Also problematic is the way that GEP people get a lot of perks which could have been shared around a little more. We have a more interactive learning environment, sure. But that requires a lower student: teacher ratio. We have nice holiday camps that were designed for mainly us and maybe a few express people join as guests. There were a few science fairs that were not only exclusively GEP, but also had people from the three schools mingling together, and a few years later, some of my friends were darkly muttering that this was an insidious effort at social engineering – they wanted GEP people to marry each other and make GEP babies.

And most importantly, the GEP alumni get more than their fair share of the scholarships that get dished out after the “A”s. It’s no wonder people think we lead a charmed life. I think in fairness there was this notion of noblesse oblige, that we had to be nice and gracious people. At the same time, though, you had people like the infamous Wee Shu Min who seemed determined to drag our names through the mud.

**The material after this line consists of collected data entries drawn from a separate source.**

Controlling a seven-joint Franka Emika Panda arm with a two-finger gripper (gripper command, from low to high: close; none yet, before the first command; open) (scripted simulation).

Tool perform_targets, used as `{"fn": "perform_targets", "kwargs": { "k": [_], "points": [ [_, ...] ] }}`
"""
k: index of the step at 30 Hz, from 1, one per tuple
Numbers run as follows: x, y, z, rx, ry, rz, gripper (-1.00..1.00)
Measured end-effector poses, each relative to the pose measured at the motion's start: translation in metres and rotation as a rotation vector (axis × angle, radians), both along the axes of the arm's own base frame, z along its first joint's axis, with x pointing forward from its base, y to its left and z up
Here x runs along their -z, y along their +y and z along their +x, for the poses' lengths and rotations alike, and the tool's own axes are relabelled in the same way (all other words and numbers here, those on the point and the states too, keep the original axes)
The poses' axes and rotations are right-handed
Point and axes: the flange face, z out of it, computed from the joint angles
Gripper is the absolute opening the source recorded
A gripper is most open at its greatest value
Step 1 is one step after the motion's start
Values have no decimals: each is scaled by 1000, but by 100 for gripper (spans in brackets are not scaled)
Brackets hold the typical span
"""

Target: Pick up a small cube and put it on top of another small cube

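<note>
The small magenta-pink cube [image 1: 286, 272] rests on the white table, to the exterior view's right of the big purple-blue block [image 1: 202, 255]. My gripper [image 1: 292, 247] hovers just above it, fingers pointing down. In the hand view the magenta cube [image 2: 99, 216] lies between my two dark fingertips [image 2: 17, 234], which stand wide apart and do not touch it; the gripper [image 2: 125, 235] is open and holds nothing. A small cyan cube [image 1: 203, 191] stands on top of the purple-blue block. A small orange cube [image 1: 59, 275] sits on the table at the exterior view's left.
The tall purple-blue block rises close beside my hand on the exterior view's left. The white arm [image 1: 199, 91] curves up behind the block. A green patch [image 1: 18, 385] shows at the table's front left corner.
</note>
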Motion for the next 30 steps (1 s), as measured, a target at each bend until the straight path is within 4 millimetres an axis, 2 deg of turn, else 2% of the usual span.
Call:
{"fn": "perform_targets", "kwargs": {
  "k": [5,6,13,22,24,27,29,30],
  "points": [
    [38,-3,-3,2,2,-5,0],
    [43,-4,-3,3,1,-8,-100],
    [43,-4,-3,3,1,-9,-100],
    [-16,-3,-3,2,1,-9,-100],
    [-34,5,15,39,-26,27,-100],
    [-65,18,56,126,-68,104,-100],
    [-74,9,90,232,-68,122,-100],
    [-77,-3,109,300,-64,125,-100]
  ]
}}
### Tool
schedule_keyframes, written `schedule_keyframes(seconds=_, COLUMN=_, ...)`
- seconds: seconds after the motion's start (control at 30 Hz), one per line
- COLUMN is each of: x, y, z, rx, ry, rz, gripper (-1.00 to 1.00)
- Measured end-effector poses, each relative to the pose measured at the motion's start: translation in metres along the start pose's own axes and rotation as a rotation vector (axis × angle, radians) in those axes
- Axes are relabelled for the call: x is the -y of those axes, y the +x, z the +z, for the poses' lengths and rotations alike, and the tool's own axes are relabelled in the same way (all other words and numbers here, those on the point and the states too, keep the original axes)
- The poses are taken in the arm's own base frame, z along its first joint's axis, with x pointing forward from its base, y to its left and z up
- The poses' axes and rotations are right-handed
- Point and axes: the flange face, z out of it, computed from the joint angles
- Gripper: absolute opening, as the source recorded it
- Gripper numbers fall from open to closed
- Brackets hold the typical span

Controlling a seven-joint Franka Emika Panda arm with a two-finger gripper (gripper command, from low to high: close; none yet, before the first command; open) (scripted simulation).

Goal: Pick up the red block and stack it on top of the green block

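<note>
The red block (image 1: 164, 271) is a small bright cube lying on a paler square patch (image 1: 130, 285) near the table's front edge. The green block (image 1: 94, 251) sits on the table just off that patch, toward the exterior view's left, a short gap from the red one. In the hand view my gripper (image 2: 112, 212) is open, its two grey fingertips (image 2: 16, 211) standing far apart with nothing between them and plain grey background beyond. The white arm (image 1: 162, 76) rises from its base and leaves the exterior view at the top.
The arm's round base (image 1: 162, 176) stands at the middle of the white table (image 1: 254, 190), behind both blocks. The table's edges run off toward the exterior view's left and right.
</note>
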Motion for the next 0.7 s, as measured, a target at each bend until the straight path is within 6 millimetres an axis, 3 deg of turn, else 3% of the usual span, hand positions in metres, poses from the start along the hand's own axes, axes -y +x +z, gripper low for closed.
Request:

So this creates a problematic situation for Singapore. Yes, we had some working class people in our midst, and yes, we got along well with them. But it’s true that the GEP people are disproportionately from the upper class. In a way this is not meant to be strange: smart people have smart kids, and smart people are richer, so it’s only to be expected that the GEP kids are richer. But this could lead us down the road of greater social stratification. And remember: you can game the system by studying for the entrance exam. There was one time when I was invigilating for an entrance exam, and because of nostalgia’s sake, I looked at the questions. One of the administrators caught me and we got into a quarrel because of that. But when I think back, she’s right. I shouldn’t have looked at the questions. This entrance exam is pretty sensitive because it has such a big impact on the kid’s future.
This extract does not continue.